WDCS Report Critical Of UK Laws Protecting Whales And Dolphins
WDCS has just released a new and highly critical report which reviews the laws that are intended to protect whales, dolphins and porpoises in UK waters. The report is titled: “Looking forward to ‘strict protection’: A critical review of the current legal regime for cetaceans in UK waters.”
The 54 page document, put together with external experts, questions complex and confusing laws that offer differing levels of protection to the same animals in different parts of the country, and why species such as the harbour porpoise have had much of their protection removed in England and Wales.
Under European law two species are required to have coherent networks of protected sites established for them: the bottlenose dolphin and the harbour porpoise.
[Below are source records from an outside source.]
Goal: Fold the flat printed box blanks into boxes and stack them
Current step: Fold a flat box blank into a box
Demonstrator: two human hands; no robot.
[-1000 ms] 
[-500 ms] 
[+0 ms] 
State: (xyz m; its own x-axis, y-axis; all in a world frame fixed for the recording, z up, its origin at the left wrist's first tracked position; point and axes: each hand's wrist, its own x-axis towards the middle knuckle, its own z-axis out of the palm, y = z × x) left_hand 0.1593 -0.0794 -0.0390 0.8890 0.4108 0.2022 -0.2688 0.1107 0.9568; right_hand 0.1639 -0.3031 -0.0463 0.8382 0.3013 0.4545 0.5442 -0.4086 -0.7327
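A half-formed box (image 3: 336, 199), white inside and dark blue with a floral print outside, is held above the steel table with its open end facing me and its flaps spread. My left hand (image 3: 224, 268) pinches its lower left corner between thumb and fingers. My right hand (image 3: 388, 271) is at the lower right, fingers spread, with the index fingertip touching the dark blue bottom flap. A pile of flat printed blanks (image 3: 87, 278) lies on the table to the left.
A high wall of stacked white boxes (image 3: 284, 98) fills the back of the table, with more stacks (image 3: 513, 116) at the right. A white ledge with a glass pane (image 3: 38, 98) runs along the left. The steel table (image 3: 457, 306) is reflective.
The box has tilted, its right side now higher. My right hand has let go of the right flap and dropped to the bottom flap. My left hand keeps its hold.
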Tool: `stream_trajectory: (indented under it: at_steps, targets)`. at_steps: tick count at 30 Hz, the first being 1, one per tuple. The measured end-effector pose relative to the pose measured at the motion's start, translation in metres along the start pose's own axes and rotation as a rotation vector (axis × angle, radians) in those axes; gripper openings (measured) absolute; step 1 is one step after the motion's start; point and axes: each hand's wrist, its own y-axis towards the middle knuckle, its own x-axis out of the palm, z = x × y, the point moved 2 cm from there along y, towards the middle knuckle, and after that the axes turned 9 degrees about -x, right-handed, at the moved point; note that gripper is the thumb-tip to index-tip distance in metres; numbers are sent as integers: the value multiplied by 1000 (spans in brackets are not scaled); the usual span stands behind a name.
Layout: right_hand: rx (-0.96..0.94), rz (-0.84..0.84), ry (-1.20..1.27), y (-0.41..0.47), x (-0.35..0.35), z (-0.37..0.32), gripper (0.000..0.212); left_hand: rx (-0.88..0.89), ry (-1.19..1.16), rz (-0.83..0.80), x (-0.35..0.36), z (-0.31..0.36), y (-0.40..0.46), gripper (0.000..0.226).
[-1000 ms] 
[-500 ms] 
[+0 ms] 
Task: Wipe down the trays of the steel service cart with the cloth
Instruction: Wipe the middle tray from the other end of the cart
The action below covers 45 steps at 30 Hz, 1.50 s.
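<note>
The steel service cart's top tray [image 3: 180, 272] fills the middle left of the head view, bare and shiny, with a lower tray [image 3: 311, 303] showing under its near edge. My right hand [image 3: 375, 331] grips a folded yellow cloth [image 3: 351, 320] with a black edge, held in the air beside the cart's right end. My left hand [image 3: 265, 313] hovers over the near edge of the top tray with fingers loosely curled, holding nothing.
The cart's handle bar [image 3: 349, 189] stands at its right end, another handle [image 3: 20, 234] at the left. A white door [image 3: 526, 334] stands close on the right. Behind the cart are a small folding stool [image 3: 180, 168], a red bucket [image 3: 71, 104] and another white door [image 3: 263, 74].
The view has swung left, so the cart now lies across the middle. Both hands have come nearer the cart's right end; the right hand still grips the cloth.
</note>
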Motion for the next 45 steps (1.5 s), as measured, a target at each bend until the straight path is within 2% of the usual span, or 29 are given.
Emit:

However, no sites are currently proposed in the UK for the porpoise and only three established for the bottlenose dolphin.
The report also underlines the fact that protection currently given to whale, dolphin and porpoise species outside of these sites (which is needed to implement the wider protection measures required by the EU Habitats Directive) seems weak and, from an enforcement point of view, confusing.
Mick Green, managing director of the environmental consultancy and charity, Ecology Matters, and co-author of the report, comments: “Our investigations have revealed a remarkably convoluted legal regime which, in practice, may offer little protection, and it is concerning that levels of protection seem to be slipping.”
Sonja Eisfeld, WDCS conservation officer, adds: ‘The UK governments have a number of review processes in place at the moment looking at wildlife and environmental law and we shall be using this new report to highlight the current problems surrounding the implementation of laws. At WDCS we expect the legal protection in the UK to be exemplary, especially as marine activities continue to grow, but the current situation is far from that.”
The report, which is jointly authored by Green, Eisfeld, Richard Caddell, a lecturer in law at the University of Swansea, and both Sarah Dolman and Mark Simmonds from WDCS, includes a series of recommendations aimed at improving the current situation.